*What is required*. Looking at the records below, please say how many lines contain the word "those", as a bare number.
------ Information
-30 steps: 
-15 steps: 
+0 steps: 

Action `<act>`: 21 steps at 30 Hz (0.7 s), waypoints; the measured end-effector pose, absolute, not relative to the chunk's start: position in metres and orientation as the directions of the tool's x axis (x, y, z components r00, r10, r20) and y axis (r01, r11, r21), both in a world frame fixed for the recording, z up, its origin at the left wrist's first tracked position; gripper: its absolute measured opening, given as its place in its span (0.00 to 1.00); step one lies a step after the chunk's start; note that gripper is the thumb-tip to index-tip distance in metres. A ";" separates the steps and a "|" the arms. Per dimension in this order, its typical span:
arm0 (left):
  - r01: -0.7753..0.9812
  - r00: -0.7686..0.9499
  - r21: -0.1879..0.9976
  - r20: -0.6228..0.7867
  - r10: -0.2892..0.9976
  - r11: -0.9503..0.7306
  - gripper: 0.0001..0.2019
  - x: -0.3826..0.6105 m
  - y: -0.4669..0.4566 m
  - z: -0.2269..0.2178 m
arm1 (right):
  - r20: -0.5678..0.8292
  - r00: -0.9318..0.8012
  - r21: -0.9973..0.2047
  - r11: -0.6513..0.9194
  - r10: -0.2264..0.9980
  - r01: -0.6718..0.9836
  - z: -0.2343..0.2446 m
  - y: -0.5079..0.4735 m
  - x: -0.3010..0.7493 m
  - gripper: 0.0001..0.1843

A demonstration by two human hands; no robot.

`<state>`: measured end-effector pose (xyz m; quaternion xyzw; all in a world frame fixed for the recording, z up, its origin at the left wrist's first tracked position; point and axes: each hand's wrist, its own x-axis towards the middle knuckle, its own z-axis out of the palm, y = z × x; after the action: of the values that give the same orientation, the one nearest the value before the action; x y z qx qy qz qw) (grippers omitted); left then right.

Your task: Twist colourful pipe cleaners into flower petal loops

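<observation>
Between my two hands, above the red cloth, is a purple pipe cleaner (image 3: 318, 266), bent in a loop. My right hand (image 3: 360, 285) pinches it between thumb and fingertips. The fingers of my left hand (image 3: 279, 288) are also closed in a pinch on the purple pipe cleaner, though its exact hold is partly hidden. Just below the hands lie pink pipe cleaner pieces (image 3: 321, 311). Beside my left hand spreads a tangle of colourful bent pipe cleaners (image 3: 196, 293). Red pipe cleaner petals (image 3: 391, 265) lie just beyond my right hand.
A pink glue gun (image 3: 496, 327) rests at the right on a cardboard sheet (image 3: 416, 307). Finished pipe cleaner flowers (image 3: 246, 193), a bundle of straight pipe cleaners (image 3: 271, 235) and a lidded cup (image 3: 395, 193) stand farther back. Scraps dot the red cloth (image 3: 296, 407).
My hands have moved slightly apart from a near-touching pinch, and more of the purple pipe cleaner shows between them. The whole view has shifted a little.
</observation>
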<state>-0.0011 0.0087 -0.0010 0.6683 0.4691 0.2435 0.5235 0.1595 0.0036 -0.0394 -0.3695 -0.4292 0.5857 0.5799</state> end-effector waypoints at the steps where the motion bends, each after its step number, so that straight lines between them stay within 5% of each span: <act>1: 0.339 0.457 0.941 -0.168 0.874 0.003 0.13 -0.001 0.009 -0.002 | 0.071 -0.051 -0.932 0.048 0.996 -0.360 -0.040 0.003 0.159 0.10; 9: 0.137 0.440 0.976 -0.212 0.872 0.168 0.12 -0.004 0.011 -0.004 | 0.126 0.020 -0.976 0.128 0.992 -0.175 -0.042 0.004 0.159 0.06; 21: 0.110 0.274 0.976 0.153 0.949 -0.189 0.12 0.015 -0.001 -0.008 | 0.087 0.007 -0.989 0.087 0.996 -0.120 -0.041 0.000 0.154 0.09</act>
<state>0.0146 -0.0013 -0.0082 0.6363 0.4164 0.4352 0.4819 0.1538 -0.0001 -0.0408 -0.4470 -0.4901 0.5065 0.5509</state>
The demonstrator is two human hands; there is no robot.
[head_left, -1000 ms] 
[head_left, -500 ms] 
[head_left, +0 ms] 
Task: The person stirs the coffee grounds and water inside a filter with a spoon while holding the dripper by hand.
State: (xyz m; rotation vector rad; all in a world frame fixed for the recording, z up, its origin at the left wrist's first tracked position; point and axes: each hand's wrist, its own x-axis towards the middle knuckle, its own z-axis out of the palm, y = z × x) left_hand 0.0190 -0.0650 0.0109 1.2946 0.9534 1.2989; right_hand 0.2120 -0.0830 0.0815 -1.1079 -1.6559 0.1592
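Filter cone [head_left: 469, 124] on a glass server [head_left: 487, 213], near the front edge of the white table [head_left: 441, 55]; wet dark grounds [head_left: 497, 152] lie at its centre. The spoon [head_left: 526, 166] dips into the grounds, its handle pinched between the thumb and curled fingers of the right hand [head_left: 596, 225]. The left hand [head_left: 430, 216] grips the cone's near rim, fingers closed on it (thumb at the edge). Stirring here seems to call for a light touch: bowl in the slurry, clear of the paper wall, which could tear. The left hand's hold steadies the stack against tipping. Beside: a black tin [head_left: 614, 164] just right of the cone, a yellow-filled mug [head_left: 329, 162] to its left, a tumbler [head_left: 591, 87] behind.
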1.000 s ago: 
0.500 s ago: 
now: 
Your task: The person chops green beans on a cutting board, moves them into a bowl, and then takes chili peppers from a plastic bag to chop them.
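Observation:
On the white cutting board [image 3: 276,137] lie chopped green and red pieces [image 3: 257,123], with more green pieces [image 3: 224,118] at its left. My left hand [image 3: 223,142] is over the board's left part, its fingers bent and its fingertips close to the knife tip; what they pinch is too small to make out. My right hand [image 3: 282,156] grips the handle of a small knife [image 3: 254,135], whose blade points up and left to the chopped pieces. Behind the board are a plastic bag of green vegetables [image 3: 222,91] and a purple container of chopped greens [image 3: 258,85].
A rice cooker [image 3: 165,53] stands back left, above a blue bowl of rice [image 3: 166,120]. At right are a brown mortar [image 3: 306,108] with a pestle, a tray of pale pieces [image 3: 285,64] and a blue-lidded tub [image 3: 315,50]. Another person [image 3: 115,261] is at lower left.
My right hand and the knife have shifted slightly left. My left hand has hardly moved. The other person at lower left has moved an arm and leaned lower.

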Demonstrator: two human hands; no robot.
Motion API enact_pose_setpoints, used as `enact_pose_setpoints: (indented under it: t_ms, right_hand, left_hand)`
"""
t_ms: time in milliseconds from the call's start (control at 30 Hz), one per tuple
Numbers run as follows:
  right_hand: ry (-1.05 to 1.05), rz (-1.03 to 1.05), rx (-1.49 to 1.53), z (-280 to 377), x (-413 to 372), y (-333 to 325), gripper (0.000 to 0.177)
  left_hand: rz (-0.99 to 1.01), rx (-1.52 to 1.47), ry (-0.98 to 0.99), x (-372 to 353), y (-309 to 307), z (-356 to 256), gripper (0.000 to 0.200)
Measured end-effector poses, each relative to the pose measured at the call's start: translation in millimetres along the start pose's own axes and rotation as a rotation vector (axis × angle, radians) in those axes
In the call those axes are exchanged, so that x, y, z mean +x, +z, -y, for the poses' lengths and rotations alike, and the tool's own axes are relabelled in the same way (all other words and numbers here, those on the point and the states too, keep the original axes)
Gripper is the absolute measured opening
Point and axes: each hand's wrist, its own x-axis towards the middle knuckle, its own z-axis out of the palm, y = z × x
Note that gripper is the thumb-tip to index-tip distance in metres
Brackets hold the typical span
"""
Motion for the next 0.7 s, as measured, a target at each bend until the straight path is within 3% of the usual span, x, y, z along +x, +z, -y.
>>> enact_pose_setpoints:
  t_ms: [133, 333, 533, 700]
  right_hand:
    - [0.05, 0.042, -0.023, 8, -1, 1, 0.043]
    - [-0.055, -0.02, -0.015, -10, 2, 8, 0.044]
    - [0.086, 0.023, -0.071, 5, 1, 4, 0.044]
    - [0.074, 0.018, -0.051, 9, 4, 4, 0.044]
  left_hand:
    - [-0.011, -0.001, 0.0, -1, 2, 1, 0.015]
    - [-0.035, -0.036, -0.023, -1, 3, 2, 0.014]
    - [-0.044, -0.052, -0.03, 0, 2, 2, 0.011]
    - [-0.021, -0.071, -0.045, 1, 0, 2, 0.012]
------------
*Solution to the exercise*. 2